2012 Discovery Informatics Workshop

Discovery Informatics Workshop: Science Challenges for Intelligent Systems

February 2-3, 2012

Highlights

An executive summary of the workshop report is available: Executive Summary of the 2012 NSF Discovery Informatics Workshop Report.
The final workshop report is available: 2012 NSF Discovery Informatics Workshop Report.
A slide presentation is available: 2012 NSF Discovery Informatics Workshop Presentation, given at NSF on June 2012.
Join us at this follow-on event: 2012 Discovery Informatics Symposium, on November 2-4, 2012 in Washington DC.

What is Discovery Informatics?

The synergies between advances in computing and advances in science open the doors to exciting research agendas in computer science. Scientific questions have motivated computer science research in many areas including distributed sensor networks, high-end computing, distributed systems, scalable databases, statistical and data mining algorithms, computer networks and the web itself. Scientists have now the means to collect and process unprecedented amounts of data to understand phenomena that could not be studied before, from climate change to social networks to phylogenetics.

A new community of Discovery Informatics is emerging to understand the role of information and intelligent systems research in improving and innovating scientific processes in ways that will accelerate discoveries. Although computing has become central to science, there are important hallmarks in the 21st century that remain largely unaddressed and where AI research plays a central role.

First, discovery processes are increasingly complex and broader in scope. They remain largely human driven, and human cognitive limitations have become a bottleneck. New approaches are needed to address this complexity.

Second, data must be connected more closely than ever to the models of the phenomena under study. The current separation of models and data is hurting our ability to test and improve models. We must improve our understanding of how to link data with models of the phenomena under study.

Third, science is an increasingly social endeavor. Recent systems enable citizen volunteers to contribute large amounts of data, annotations, or complex processing results that result in scientific discoveries. We need to design new approaches to harness human abilities in all forms to contribute to science.

Addressing the ambitious research agendas put forward by many scientific disciplines requires meeting a multitude of challenges in intelligent systems, information sciences, and human-computer interaction. There are many aspects of the scientific discovery process that our community could help automate, facilitate, or make more efficient through artificial intelligence techniques.
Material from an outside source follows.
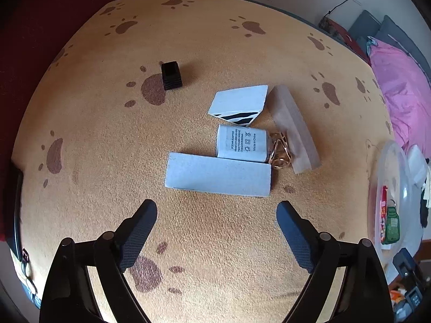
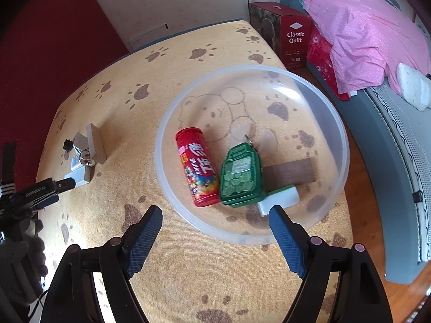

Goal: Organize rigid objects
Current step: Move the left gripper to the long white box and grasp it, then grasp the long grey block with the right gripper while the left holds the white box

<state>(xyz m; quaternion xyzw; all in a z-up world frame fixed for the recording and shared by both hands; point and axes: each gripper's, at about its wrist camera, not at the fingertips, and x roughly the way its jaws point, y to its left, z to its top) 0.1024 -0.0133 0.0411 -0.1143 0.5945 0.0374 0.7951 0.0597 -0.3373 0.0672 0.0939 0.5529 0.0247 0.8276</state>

For example, although considerable efforts have been directed toward data modeling and integration, these activities continue to demand large investments of scientists’ time and effort. The scientific literature continues to grow and is becoming more and more unmanageable for researchers operating in the most active disciplines. Better interfaces for collaboration, visualization, and understanding would significantly improve scientific practice. Scientific data, publications, and tools could be published in open formats with appropriate semantic descriptions and metadata annotations to improve sharing and dissemination. Opportunities for broader participation in well-defined scientific tasks enable human contributors to provide large amounts of data, annotations, or complex processing results that could not otherwise be obtained. These are just some examples of areas where there are opportunities for artificial intelligent techniques could make a difference. Improvements and innovations across the spectrum of scientific processes and activities will have a profound impact on the rate of scientific discoveries. This workshop provided a forum for researchers interested in understanding the role of AI techniques in improving or innovating scientific processes.

Workshop Description

The synergies between advances in computing and advances in science open the doors to exciting research agendas in computer science. Scientific questions have motivated computer science research in many areas including distributed sensor networks, high-end computing, distributed systems, scalable databases, statistical and data mining algorithms, computer networks and the web itself. Scientists have now the means to collect and process unprecedented amounts of data to understand phenomena that could not be studied before, from climate change to social networks to phylogenetics.

In order to address the ambitious research agenda put forward by many science disciplines, many challenges must be addressed in the areas of information sciences, intelligent systems, and human-computer interaction. Data modeling and integration still require large investments of scientist time and effort. The scientific literature grows so quickly in many areas that it becomes unmanageable for scientists. Many aspects of the scientific discovery process are often largely manual and could be automated, improved, or made more efficient. Better interfaces for collaboration, visualization, and understanding would significantly improve scientific practice. At the same time, recent research in information and intelligent systems has opened up new opportunities for scientific discovery. Social computing has been successfully demonstrated as a novel approach to scientific discoveries. Social robotics is an emerging area that presents new opportunities to redesign data collection. The Semantic Web offers radically new paradigms for data publication and sharing.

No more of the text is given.